Full of Life è un romanzo pubblicato per la prima volta nel 1952 negli Stati Uniti, inedito in Italia fino al 1998. Se avessi a disposizione una sola parola per esprimerne un giudizio, direi icastico. John Fante non è un narratore prolisso, anzi: il romanzo è breve e pregno di realismo, non si perde in descrizioni minuziose di uno stato psicologico o in lunghi monologhi interiori. L’impressione che quanto racconta potrebbe accadere a chiunque legga, l’empatia che si prova nei confronti dei personaggi emerge proprio dalla brevità e dalla rapidità con cui si accumulano i pensieri del protagonista-narratore. John – si chiama così anche il personaggio – non esita a confessare le sue impressioni più intime e la sua inadeguatezza, l’impreparazione a vivere la prima gravidanza di sua moglie: deve affrontare il suo nuovo e strano modo di essere, tutta presa dalla sua «sporgenza» e da una serie di piccole manie; deve fare i conti con i genitori, che desiderano un nipote maschio a ogni costo e s’impegnano, nella loro saggezza superstiziosa, a propiziarne la nascita.

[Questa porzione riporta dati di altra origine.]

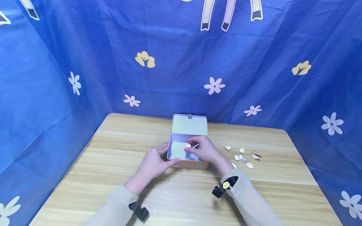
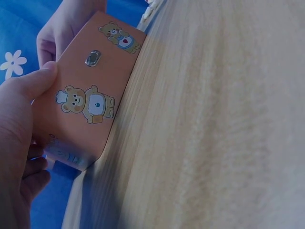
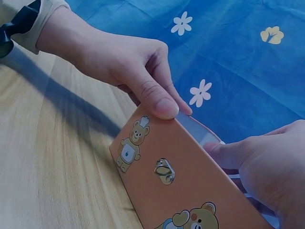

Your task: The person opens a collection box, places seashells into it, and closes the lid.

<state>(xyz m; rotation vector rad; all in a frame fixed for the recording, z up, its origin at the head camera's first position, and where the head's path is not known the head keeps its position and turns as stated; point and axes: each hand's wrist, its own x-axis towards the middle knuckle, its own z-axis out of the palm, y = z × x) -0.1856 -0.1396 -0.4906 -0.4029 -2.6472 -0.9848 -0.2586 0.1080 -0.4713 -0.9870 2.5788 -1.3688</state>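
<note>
An orange tin box (image 1: 193, 165) with bear pictures and a metal clasp stands on the table, its lid (image 1: 189, 124) raised at the back. My left hand (image 1: 154, 160) holds the box by its left front corner. In the right wrist view the left thumb (image 3: 164, 106) presses on the front wall near the rim. Over the box's inside, my right hand (image 1: 205, 150) pinches a small white seashell (image 1: 188, 145) between thumb and fingers. The box wall hides most of the right fingers in the left wrist view.
To the right of the box lie several loose seashells, among them a pale one (image 1: 227, 148), a bluish one (image 1: 244, 159) and a larger one with a brown part (image 1: 255, 156). The wooden table (image 1: 113, 150) meets a blue flowered curtain (image 1: 175, 69) behind.
</note>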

La narrazione è spesso inframezzata da conversazioni essenziali, e nasce proprio dai dialoghi l’icasticità delle scene raccontate: battute brevi, pungenti, ironiche, non appesantite da commenti. Non si può fare a meno di parteggiare per qualcuno dei personaggi, spesso per John, che a volte sembra la vittima dei malumori degli altri.
Molto sbozzato è il profilo dei genitori di John, soprattutto del padre, contadino abruzzese che afferma con prepotenza il ruolo di burattinaio della vita di suo figlio: non può che rimanere deluso e ferito dall’intolleranza di John per un tale stato di cose.
Full of Life, titolo ironico e antifrastico, è insomma un bel modo di raccontare un tentativo di fuga dalle proprie responsabilità, che comunque non si lasciano aggirare facilmente.